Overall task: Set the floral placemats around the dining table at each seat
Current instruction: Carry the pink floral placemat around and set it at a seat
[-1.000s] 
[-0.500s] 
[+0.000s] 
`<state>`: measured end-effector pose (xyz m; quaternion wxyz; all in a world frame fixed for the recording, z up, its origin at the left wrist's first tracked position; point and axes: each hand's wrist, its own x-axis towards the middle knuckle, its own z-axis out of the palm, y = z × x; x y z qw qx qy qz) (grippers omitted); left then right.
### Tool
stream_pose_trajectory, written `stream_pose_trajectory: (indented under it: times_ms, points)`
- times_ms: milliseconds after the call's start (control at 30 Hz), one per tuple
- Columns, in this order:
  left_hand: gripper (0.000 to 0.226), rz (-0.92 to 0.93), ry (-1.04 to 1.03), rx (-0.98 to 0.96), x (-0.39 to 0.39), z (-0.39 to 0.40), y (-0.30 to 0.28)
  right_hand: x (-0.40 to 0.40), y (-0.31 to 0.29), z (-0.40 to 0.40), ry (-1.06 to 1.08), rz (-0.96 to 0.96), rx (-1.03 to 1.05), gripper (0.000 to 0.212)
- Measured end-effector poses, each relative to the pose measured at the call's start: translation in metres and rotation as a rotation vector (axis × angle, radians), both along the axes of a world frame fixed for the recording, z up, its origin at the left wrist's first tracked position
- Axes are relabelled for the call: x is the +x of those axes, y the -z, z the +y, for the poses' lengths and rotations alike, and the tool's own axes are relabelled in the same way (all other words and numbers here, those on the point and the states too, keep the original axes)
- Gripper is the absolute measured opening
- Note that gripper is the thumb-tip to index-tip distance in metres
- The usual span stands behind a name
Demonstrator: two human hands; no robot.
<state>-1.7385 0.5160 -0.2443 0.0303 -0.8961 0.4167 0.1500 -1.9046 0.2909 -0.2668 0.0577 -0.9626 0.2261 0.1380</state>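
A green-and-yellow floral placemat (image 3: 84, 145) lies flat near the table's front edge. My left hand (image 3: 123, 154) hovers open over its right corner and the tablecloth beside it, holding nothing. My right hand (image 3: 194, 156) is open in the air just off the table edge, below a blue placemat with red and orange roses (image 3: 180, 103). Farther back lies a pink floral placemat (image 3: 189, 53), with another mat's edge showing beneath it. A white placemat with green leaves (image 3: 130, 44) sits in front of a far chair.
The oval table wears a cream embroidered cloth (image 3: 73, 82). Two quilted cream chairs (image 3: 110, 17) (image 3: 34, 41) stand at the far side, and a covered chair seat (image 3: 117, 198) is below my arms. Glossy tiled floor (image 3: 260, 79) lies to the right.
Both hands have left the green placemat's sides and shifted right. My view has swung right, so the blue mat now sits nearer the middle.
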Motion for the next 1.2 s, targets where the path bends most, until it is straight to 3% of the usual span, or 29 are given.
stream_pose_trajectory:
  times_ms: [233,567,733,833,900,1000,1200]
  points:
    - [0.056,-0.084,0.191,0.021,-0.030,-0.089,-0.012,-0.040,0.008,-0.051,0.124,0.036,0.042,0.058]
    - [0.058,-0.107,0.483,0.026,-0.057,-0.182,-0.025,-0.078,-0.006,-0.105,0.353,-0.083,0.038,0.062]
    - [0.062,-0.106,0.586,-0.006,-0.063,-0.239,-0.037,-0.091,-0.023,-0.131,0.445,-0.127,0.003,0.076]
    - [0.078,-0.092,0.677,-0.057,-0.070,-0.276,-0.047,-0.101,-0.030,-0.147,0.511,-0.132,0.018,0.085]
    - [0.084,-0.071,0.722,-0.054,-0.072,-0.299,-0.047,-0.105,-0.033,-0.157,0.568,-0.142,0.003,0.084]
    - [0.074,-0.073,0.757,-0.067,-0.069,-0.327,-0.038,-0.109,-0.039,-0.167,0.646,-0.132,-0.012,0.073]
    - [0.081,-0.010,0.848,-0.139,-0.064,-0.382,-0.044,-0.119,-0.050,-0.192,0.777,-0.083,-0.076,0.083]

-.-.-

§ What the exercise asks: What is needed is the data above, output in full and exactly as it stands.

§ Solution for this problem:
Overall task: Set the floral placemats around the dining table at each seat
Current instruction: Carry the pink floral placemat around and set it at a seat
[-1.000s] 
[-0.500s] 
[+0.000s] 
`<state>`: measured end-effector pose (xyz m; quaternion wxyz; all in a world frame fixed for the recording, z up, its origin at the left wrist's first tracked position; point and axes: each hand's wrist, its own x-axis towards the middle knuckle, its own z-axis out of the palm, y = z × x; x y z qw qx qy qz) (grippers omitted); left then right.
### Tool
stream_pose_trajectory, written `stream_pose_trajectory: (indented under it: times_ms, points)`
- times_ms: milliseconds after the call's start (control at 30 Hz), one per tuple
- Columns, in this order:
  left_hand: gripper (0.000 to 0.226), rz (-0.92 to 0.93), ry (-1.04 to 1.03), rx (-0.98 to 0.96), x (-0.39 to 0.39), z (-0.39 to 0.40), y (-0.30 to 0.28)
  right_hand: x (-0.40 to 0.40), y (-0.31 to 0.29), z (-0.40 to 0.40), ry (-1.06 to 1.08), rz (-0.96 to 0.96), rx (-1.03 to 1.05), gripper (0.000 to 0.212)
- Measured end-effector poses, each relative to the pose measured at the call's start: translation in metres and rotation as a rotation vector (axis × angle, radians), both along the axes of a world frame fixed for the recording, z up, its origin at the left wrist's first tracked position
- Axes are relabelled for the call: x is the +x of those axes, y the -z, z the +y, for the poses' lengths and rotations alike, and the tool's own axes are relabelled in the same way (all other words and numbers here, those on the point and the states too, keep the original axes)
- Gripper is the absolute measured opening
- Note that gripper is the thumb-tip to index-tip distance in metres
- The usual span stands behind a name
Demonstrator: two human hands; no robot.
<state>-1.7385 0.5160 -0.2443 0.0303 -0.8961 0.4167 0.1500 -1.9046 0.2909 -0.2668 0.0577 -0.9626 0.2261 0.1380</state>
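A green-and-yellow floral placemat (image 3: 84, 145) lies flat near the table's front edge. My left hand (image 3: 123, 154) hovers open over its right corner and the tablecloth beside it, holding nothing. My right hand (image 3: 194, 156) is open in the air just off the table edge, below a blue placemat with red and orange roses (image 3: 180, 103). Farther back lies a pink floral placemat (image 3: 189, 53), with another mat's edge showing beneath it. A white placemat with green leaves (image 3: 130, 44) sits in front of a far chair.
The oval table wears a cream embroidered cloth (image 3: 73, 82). Two quilted cream chairs (image 3: 110, 17) (image 3: 34, 41) stand at the far side, and a covered chair seat (image 3: 117, 198) is below my arms. Glossy tiled floor (image 3: 260, 79) lies to the right.
Both hands have left the green placemat's sides and shifted right. My view has swung right, so the blue mat now sits nearer the middle.
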Motion for the next 1.2 s, targets where the path bends most, until it is straight to 3% of the usual span, or 29 are given.
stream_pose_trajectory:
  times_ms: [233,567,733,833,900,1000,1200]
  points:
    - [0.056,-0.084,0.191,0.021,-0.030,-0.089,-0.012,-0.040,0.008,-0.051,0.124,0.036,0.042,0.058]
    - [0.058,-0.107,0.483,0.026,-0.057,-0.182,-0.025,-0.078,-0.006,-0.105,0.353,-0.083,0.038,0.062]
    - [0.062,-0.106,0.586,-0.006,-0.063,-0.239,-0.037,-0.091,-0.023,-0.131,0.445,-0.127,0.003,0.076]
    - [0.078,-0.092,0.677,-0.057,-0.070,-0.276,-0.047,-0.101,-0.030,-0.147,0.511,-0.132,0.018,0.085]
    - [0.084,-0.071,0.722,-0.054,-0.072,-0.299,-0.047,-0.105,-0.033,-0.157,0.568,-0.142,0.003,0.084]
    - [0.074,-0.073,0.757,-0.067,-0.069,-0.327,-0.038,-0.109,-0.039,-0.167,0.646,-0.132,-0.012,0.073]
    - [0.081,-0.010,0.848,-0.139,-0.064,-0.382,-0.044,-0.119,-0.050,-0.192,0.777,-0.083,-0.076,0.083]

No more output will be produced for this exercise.